-- Data section follows --

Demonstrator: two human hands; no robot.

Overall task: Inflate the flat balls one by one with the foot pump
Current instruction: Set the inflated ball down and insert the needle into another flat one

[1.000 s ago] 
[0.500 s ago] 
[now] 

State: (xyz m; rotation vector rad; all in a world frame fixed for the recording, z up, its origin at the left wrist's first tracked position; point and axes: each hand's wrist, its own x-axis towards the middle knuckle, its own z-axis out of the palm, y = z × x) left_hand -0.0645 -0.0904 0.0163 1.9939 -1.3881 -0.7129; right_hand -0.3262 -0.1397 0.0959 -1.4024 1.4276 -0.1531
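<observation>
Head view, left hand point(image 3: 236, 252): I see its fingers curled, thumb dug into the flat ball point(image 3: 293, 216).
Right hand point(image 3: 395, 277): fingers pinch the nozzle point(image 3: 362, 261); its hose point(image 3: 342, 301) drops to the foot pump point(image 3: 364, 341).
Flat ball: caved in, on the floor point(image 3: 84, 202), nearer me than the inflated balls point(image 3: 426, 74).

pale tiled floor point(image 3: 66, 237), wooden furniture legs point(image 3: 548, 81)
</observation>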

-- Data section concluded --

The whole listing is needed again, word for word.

• _Written reply_
Demonstrator: two human hands; no robot.

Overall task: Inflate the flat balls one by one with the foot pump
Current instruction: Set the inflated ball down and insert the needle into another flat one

[1.000 s ago] 
[0.500 s ago] 
[now] 

State: (xyz m; rotation vector rad; all in a world frame fixed for the recording, z up, its origin at the left wrist's first tracked position; point and axes: each hand's wrist, its own x-axis towards the middle knuckle, its own z-axis out of the palm, y = z × x) left_hand -0.0645 -0.0904 0.0163 1.9939 -1.3881 -0.7129; right_hand -0.3262 -0.1397 0.0959 -1.4024 1.4276 -0.1531
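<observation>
Head view, left hand point(image 3: 236, 252): I see its fingers curled, thumb dug into the flat ball point(image 3: 293, 216).
Right hand point(image 3: 395, 277): fingers pinch the nozzle point(image 3: 362, 261); its hose point(image 3: 342, 301) drops to the foot pump point(image 3: 364, 341).
Flat ball: caved in, on the floor point(image 3: 84, 202), nearer me than the inflated balls point(image 3: 426, 74).

pale tiled floor point(image 3: 66, 237), wooden furniture legs point(image 3: 548, 81)
</observation>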

The answer has been written out in full.